Being a women or young girl in a refugee camp compounds these concerns, reports documented by several human rights have proved it time and again.

Sexual assault, for example, has become a prominent consequence of highly concentrated refugee camps. And according to a report by the UNHCR, efforts to protect refugee women have been largely unsuccessful, with humanitarian workers often being unfamiliar with guidelines meant to safeguard women facing rape, sexual violence and domestic abuse.

Aid still has a long way to go to stem things like this, but other gender-specific problems are less obvious and often less talked about. Here are four of them.

1. Becoming a widow. More than half of Syria's displaced people—totaling 11 million—are children, often left to a windowed mother with few options to economically sustain them. In response, UN Women created an initiative named "cash-for-work" to empower refugee women economically.  

 

2.Tampons and sanitary napkins. Concern for menstruation sanitation materials is often overlooked entirely in refugee camps, as it does not fall into the primary needs of refugees for most aid agencies. But efforts are underway to get these products to populations in need—a crowdfunding campaign has launched in Calais, where a jungle of camps house refugees trying to get asylum in Europe. (If you're interested in donating, click here.)

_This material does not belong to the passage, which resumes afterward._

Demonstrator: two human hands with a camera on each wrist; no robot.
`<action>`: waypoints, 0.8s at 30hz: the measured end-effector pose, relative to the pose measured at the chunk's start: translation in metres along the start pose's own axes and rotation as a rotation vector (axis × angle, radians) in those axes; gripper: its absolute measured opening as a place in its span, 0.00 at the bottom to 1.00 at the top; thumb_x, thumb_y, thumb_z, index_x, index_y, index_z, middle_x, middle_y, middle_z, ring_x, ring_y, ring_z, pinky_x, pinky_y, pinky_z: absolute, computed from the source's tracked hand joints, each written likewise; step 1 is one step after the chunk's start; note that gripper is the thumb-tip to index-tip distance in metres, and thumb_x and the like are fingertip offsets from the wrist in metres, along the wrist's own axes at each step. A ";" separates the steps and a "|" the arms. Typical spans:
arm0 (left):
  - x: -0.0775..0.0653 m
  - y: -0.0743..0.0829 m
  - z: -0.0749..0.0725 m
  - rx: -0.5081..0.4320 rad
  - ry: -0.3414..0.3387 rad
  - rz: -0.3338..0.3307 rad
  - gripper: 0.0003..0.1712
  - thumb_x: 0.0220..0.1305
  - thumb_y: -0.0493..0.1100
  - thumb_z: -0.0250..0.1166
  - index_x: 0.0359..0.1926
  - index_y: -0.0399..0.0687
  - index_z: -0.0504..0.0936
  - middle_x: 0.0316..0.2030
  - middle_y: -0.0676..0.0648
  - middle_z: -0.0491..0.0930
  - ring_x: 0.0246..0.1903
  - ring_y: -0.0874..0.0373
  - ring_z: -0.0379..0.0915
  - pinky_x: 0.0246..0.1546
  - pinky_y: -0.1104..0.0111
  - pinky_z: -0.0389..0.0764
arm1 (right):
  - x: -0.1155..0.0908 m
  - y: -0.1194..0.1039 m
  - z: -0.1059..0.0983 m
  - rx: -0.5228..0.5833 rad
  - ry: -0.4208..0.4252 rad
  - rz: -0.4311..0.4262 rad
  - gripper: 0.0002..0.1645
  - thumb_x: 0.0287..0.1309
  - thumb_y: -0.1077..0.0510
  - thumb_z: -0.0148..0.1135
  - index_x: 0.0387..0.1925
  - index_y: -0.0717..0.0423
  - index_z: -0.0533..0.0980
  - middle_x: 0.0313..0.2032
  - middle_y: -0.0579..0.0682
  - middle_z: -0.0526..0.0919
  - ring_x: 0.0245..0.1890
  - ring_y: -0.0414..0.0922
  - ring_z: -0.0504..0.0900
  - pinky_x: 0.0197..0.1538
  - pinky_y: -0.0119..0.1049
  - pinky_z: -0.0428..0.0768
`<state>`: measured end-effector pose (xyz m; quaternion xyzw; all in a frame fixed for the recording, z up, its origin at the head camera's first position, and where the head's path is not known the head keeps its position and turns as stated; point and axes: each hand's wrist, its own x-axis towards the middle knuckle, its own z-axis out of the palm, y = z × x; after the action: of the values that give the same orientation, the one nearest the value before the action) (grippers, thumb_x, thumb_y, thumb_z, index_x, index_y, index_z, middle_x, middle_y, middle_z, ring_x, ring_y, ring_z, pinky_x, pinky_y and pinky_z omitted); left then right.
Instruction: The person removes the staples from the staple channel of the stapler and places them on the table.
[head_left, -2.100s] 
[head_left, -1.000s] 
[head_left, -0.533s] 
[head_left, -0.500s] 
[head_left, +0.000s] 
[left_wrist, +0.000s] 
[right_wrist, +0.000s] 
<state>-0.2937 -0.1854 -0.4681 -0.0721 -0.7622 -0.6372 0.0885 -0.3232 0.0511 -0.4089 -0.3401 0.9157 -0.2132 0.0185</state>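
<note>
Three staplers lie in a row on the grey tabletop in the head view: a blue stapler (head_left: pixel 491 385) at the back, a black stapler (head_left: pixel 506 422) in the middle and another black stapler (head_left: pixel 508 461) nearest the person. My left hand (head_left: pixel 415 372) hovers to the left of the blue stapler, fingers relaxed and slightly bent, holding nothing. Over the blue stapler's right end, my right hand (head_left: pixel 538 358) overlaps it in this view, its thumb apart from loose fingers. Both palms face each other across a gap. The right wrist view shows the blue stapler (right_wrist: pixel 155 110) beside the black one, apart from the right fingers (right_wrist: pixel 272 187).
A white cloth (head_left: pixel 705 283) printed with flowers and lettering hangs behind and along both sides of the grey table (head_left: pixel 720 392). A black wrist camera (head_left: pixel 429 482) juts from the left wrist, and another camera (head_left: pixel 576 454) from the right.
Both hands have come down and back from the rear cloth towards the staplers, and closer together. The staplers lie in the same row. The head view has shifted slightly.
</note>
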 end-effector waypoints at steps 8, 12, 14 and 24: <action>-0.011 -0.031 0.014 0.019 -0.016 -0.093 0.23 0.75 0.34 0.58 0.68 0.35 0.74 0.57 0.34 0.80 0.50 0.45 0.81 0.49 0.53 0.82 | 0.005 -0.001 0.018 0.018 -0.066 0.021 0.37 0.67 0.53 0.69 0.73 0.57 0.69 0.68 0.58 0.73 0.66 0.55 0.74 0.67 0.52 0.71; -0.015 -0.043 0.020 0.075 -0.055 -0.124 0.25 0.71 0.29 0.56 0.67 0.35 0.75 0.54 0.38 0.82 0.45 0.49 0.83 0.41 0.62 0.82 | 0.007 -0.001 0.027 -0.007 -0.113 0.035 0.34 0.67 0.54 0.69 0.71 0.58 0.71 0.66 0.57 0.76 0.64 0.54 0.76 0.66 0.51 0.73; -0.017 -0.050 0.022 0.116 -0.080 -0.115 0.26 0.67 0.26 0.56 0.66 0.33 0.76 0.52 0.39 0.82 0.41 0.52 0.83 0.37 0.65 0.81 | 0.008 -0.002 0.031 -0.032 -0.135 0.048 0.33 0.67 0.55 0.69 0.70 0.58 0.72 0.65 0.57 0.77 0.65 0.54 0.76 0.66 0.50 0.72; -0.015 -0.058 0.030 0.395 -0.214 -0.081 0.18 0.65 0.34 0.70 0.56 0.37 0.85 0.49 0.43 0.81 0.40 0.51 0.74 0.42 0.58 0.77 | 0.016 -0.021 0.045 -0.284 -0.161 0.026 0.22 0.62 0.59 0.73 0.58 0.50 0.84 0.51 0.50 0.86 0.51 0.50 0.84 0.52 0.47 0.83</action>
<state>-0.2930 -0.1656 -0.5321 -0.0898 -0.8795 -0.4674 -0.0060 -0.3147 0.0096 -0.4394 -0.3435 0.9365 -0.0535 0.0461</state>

3. Child marriage. This has been an issue throughout the last five years of Syria's conflict, particularly for young girls. Families unable to care for all the members of their family sometimes resort to marrying off their daughters to men—who are often much older—for both protection and economic security in refugee camps. Beyond the moral questions of these arrangements, childhood marriages are more vulnerable to domestic violence, feeding more fuel to the occurrence in refugee camps.

 

 

4. Mental issues. This is probably the least publicized problem stemming for conflict, but it's also one of the most widespread—especially among women. The Syrian war has left a psychological wound for all refugees, but studies have spotlighed another female-specific concern as apossible instigator of more psychological trauma. As a result, aid agencies cite a great "need to integrate mental health and reproductive health services" for refugee women.